Now that the riot crap is hopefully behind us, I thought it would be nice to share a different kind of mob & get a break from all the classifieds too lol. Was just recently I heard about these Flash Mobs lol And all I can say is WOW....too cool! isn't it just awesome what happens when one breaks out. From start to finish they put a good feeling in the air and you see nothing but smiles. SO in the spirit of Canada Day it seemed fitting to pass a good feeling of peace & unity along to everyone. There are hundreds of different ones of different types on youtube. My girlfriend & I sat around for like 3 hours one day looking at all the different ones. The whole time we were smiling from ear to ear lol Wish I could be around when one pops up, I'd probably start to dance too lol that would be scary trust me:bigsmile:, Anyway here are a few of the many that we really liked. Have a Happy Canada Day!

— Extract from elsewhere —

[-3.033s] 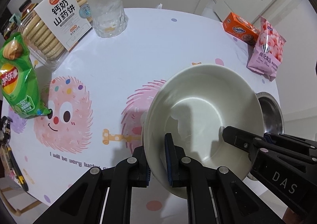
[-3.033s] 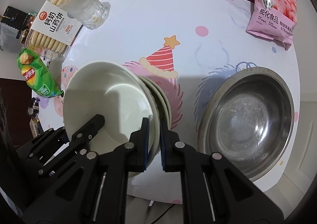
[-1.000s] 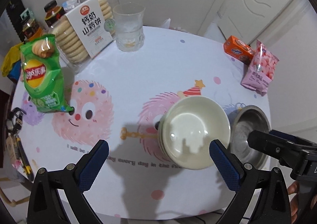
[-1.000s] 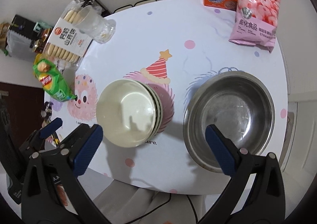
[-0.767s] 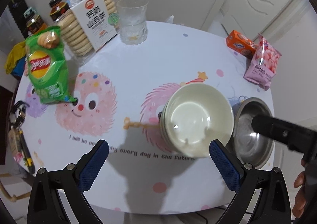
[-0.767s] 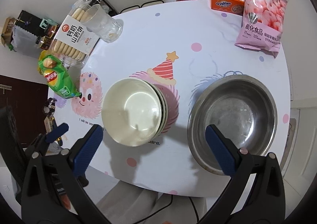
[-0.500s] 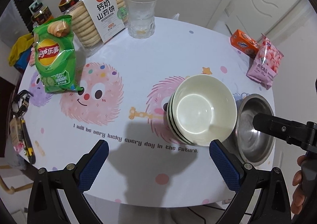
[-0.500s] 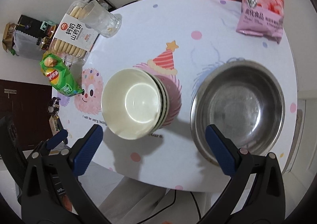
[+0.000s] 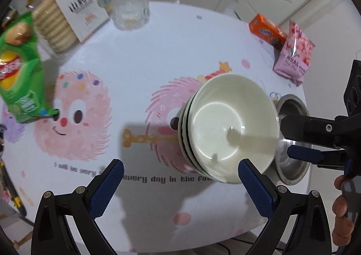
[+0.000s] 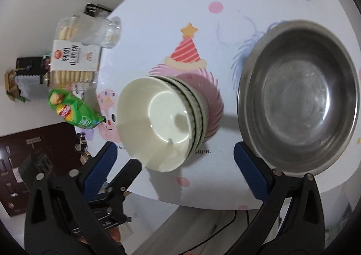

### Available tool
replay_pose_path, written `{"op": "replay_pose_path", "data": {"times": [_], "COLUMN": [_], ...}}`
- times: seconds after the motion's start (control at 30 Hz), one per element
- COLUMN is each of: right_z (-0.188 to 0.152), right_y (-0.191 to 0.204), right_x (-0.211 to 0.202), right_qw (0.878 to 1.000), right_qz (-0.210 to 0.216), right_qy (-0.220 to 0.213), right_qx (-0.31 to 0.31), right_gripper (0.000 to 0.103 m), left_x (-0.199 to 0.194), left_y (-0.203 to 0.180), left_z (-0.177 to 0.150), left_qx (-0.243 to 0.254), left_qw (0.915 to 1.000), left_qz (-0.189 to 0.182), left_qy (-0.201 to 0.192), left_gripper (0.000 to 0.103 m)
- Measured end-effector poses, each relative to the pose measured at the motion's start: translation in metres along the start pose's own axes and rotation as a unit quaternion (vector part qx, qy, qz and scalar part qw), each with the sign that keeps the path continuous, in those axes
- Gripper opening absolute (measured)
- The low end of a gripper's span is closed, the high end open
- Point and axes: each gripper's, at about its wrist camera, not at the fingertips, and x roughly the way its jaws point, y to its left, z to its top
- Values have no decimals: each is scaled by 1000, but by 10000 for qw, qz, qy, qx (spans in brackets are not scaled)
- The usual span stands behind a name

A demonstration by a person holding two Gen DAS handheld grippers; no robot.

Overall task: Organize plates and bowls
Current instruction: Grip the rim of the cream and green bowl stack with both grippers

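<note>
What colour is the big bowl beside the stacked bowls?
Silvery bare metal; the steel bowl shows best in the right wrist view.

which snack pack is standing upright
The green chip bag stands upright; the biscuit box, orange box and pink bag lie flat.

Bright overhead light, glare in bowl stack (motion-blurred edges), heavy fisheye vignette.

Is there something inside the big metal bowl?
No, the metal bowl shows only its bare shiny bottom, beside the stack of white bowls.
</note>
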Motion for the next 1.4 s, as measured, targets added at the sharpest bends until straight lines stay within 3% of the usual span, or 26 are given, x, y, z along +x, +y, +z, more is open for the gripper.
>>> {"op": "replay_pose_path", "data": {"times": [0.1, 0.3, 0.37, 0.43, 0.57, 0.63, 0.87, 1.0, 1.07, 1.33, 1.4], "right_z": [2, 6, 8, 10, 14, 16, 20, 19, 20, 21, 21], "right_y": [-3, -4, -7, -9, -12, -16, -24, -22, -21, -20, -20], "right_x": [10, 25, 32, 39, 52, 55, 55, 55, 55, 54, 54], "right_qw": [9998, 9996, 9995, 9995, 9997, 9997, 9999, 9998, 9997, 9998, 9998], "right_qz": [-50, -110, -104, -68, -159, -204, 57, -4, -40, -102, -92], "right_qy": [77, -2, 5, 61, 152, 89, 138, 147, 182, 163, 172], "right_qx": [191, 259, 310, 295, 112, 75, -71, -108, -133, -91, -65], "right_gripper": [103, 102, 95, 81, 66, 46, 45, 44, 44, 38, 37], "left_x": [12, 32, 36, 42, 49, 49, 57, 50, 48, 45, 46], "left_y": [3, 4, 6, 7, 6, 5, 10, -4, -8, 23, 21], "left_z": [3, 8, 10, 13, 18, 21, 27, 26, 26, 26, 26], "left_qx": [67, 108, 90, 91, 87, 135, -222, 30, 119, -545, -451], "left_qw": [9999, 9995, 9995, 9995, 9996, 9997, 9972, 9977, 9982, 9929, 9938], "left_qz": [48, -95, -93, -66, -102, -128, -691, -673, -575, -1057, -1015], "left_qy": [127, 285, 272, 293, 242, 183, 165, -52, -118, -82, -48], "left_gripper": [100, 82, 77, 77, 77, 77, 76, 56, 51, 23, 22]}}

just because it's one of my all time favorite songs :


----------



## Diztrbd1 (Apr 21, 2010)

ok thats probably more than enough lol hope you enjoyed them all. There are bunches on youtube if you'd like to see more. Cheers


----------



## katienaha (May 9, 2010)

Don't know if you have it posted (on my blackberry now) but one done I think in germany, they did queen's Bicycle. GOOD ONE


----------



## Diztrbd1 (Apr 21, 2010)

Don't have that one on here , just seen it and it is pretty cool for sure. Already have 16 on here didn't wanna get too crazy with them lol there's soooo many of them it was hard to choose just a few


----------



## gmachine19 (Apr 21, 2010)

LOL! I'm so dancing too!!!


----------



## Diztrbd1 (Apr 21, 2010)

HAHAHA!! Thought my GF was gonna flash mob me a couple times while we were watching them lol


----------



## monkE (Aug 4, 2010)

awesome posts John! Thanks man,


----------



## Diztrbd1 (Apr 21, 2010)

My pleasure Mike , glad you enjoyed them. I'm not too big on the glee type of stuff lol But I do find these rather entertaining


----------